The killing took place only a day after Oleg Kalashnikov, a former MP from ex-president Viktor Yanukovych’s party, was found shot dead.

Several supporters of the former president have also died in mysterious circumstances, ostensibly reported as suicides.

In April 2016, Russian citizen and activist Andrei Sokolov disappeared after being kidnapped by unknown assailants upon leaving a courtroom in Ukraine.

He was subsequently held for several months in a secret prison. Alla Alexandrovskaya, a former MP and head of the Kharkov branch of the Communist Party of Ukraine, was arrested and detained without trial for months.

She has been released but reportedly remains under house arrest. Journalist and blogger Ruslan Kotsaba, a supporter of the Maidan movement that led to the overthrow of the elected Yanukovych government, was arrested in February 2015 for treason after producing a YouTube video in which he refused to be conscripted into the army to take part in a civil war against fellow Ukrainians who do not wish to be governed by the Poroshenko regime.

He was released from prison in July 2016 after serving 18 months in detention.The far-right paramilitary formations which exist in today’s Ukraine were used to spearhead the overthrow of an elected, though corrupt, president in 2014.

They have since been unleashed against their (former) fellow countrymen and women, who wanted no part in the new nationalistic and xenophobic Ukraine that exploded onto the world stage in February 2014.

During the second world war, under the leadership of nazi collaborator Stepan Bandera, the Ukrainian Insurgent Army (also known as the UPA) murdered thousands of Jewish and non-Jewish Poles and Russians.

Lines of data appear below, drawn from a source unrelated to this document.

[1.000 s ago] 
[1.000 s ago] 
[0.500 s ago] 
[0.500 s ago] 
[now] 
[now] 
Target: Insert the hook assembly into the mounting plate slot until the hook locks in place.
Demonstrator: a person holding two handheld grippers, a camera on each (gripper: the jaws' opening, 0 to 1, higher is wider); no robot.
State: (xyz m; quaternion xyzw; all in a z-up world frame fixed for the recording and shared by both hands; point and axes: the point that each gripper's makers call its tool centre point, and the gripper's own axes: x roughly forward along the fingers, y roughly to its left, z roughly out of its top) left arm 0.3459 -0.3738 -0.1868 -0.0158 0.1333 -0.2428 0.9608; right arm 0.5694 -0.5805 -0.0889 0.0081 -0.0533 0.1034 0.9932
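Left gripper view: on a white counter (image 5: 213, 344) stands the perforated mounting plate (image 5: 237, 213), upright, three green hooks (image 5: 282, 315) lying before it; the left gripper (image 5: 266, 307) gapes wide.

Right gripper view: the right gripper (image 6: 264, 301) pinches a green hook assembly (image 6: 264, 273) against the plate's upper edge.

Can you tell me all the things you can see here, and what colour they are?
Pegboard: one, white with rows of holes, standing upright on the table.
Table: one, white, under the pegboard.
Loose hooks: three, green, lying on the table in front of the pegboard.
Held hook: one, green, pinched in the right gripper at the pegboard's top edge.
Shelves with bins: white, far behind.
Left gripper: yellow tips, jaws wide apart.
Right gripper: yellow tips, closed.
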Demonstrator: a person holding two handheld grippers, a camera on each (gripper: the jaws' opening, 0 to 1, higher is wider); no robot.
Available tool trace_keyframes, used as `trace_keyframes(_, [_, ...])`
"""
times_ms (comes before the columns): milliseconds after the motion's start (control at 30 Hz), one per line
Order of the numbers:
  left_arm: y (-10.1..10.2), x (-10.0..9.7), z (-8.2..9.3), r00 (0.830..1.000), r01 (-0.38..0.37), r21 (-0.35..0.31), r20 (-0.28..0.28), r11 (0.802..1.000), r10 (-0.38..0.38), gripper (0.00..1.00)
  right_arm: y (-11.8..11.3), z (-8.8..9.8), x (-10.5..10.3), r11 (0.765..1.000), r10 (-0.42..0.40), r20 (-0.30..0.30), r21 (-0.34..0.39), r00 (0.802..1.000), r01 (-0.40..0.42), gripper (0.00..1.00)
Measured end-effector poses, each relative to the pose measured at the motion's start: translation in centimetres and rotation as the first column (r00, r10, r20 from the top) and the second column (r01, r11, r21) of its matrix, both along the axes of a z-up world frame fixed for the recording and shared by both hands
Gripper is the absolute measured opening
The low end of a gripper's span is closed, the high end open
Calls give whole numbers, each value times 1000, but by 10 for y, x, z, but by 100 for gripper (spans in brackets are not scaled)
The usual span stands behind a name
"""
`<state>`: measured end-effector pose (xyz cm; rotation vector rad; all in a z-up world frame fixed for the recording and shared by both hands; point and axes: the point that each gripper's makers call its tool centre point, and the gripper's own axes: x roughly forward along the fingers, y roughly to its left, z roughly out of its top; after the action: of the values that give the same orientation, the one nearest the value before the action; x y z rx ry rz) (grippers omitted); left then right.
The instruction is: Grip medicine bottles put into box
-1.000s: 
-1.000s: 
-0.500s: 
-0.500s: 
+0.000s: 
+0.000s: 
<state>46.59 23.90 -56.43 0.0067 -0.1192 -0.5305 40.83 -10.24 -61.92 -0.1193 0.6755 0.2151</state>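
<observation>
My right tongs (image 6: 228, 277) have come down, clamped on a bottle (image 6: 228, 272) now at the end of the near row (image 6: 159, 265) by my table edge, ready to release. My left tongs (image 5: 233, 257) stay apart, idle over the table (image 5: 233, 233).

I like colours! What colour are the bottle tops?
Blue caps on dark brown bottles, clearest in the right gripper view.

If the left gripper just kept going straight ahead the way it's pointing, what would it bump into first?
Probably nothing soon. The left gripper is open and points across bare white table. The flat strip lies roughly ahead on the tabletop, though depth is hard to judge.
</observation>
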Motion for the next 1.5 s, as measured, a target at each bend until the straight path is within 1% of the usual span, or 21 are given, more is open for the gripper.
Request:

In the single region of Volyn, the UPA slaughtered an estimated 40,000 Poles in order to ethnically cleanse the region of non-Ukrainians in preparation for a future Ukrainian state, as per the 1943 decision of the UPA’s politician wing, the OUN (Organisation of Ukrainian Nationalists).

In July 1941, OUN militants participated in the Lviv pogrom, alongside the invading German troops, in which thousands of Jews were killed. After the 2014 coup, modern-day sympathisers of Bandera went about the task of trying to purify Ukraine of ethnic Russians and “traitors.”

The paramilitary organisations that played a role in the invasion of the seceding Donetsk and Lugansk regions make no secret of their ideological inspiration.

Back in November 2014, Ukraine was one of only three countries, alongside the US and Canada, which voted against a resolution passed at the UN general assembly “combating glorification of nazism, neonazism and other practices that contribute to fuelling contemporary forms of racism, racial discrimination, xenophobia and related intolerance.”

Some 115 nations voted in favour of the resolution, with 55 abstaining. A similar resolution, condemning the glorification of nazism, was approved by the UN in November 2016.

This time 131 nations voted in favour, 48 abstained and three (the US, Ukraine and Palau) voted against. (As noted by the Jerusalem Post, many of the abstentions included EU nations).

Few Westerners may be aware of Bandera’s background but undoubtedly fewer know that there is actually a Stepan Bandera museum in London: the Stepan Bandera Museum of the Liberation Struggle in London is mentioned on the website of the Association of Ukrainians in Great Britain.

While venerating Bandera, some patriotic Ukrainians screech about the crimes of the Soviet Union. Yet, in some ways, they have bought back into existence the very thing they claim to despise.

In post-coup Ukraine, billboards have appeared calling on citizens to report those deemed “separatists,” which can allegedly mean anything from not showing enough patriotic fervour to criticism of the civil war.

Offenders face lengthy prison sentences, or worse. Encouraging the denunciation of your fellow citizens for thought crimes is about as Stalinist as it gets.